Phoenix can simulate a number of different grid channels. Grid channels are the values contained in each of the voxels in the simulation grid, such as Smoke, Temperature, Liquid, Velocity, RGB, etc.

These grid channels can be loaded from cache files simulated with Phoenix's own solver, or can be imported from cache files coming from other software.

Phoenix's own grid channels have different ranges depending on the kind of channel, so when you use them in rendering for shading or during simulation for masking, it is good to be aware what are the minimal and maximal values a grid channel can have.

  • Phoenix Smoke usually goes from 0-1; The Phoenix Source won't stop you from emitting Smoke above 1 and it would look thicker in rendering, but you could also do the same using the Volumetric options.
  • Fuel goes from 0-1; Fuel above 1 would not be able to ignite - check the Fuel rollout info.
  • Temperature is in Kelvins, so it often goes from 300-2000, or up to a few thousand; If you simulate cold smoke, it can drop below 300, but never below 0.
  • Speed is in Voxels/sec, so it depends on the grid size and resolution, but usually goes from 0 to several hundred. Note that Velocity is a vector, while Speed is just a scalar number. Velocity has direction and length, while Speed is just the length with no direction.

Data from simulators in other software often differs a lot from Phoenix ranges. If you are importing a foreign cache file, you can find out the grid channel ranges under the Simulation rollout, in the Cache File Content box.

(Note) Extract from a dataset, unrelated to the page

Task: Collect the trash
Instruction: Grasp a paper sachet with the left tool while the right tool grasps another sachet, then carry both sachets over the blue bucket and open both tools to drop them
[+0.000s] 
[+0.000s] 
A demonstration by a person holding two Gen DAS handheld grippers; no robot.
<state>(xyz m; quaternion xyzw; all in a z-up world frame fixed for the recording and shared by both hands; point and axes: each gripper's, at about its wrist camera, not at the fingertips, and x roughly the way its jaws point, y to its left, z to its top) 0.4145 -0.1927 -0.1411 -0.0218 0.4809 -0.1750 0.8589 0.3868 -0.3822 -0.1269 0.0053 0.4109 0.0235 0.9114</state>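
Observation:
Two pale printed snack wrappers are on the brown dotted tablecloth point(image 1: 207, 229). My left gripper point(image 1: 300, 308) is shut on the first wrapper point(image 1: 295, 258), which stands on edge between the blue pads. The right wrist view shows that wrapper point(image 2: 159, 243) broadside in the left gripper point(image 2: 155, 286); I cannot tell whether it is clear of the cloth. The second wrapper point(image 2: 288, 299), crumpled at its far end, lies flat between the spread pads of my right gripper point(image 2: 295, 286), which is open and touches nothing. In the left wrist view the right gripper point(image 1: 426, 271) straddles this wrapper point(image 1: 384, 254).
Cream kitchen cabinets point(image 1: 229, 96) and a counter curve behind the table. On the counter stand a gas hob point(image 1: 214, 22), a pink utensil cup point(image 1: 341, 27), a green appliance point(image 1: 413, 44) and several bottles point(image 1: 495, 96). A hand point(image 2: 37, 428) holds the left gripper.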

For example, here is the info for a frame from a simulation of the Gasoline Explosion Quick Setup preset:

[GRID: 16 714 863 cells, 297x337x167]
- Liquid/Temperature (300.00 : 3980.18)
- Smoke (0.00 : 0.97)
- Velocity (0.00 : 821.43)
- Fuel (0.00 : 1.00)

The numbers after the channel name are the minimum and maximum value of that channel in the grid for the current timeline frame. The ranges can change as you scroll the timeline as the temperature in a cache file rises, smoke dissipates, speed changes, etc., so keep in mind that the data range for one frame might not be representative for the entire cache sequence.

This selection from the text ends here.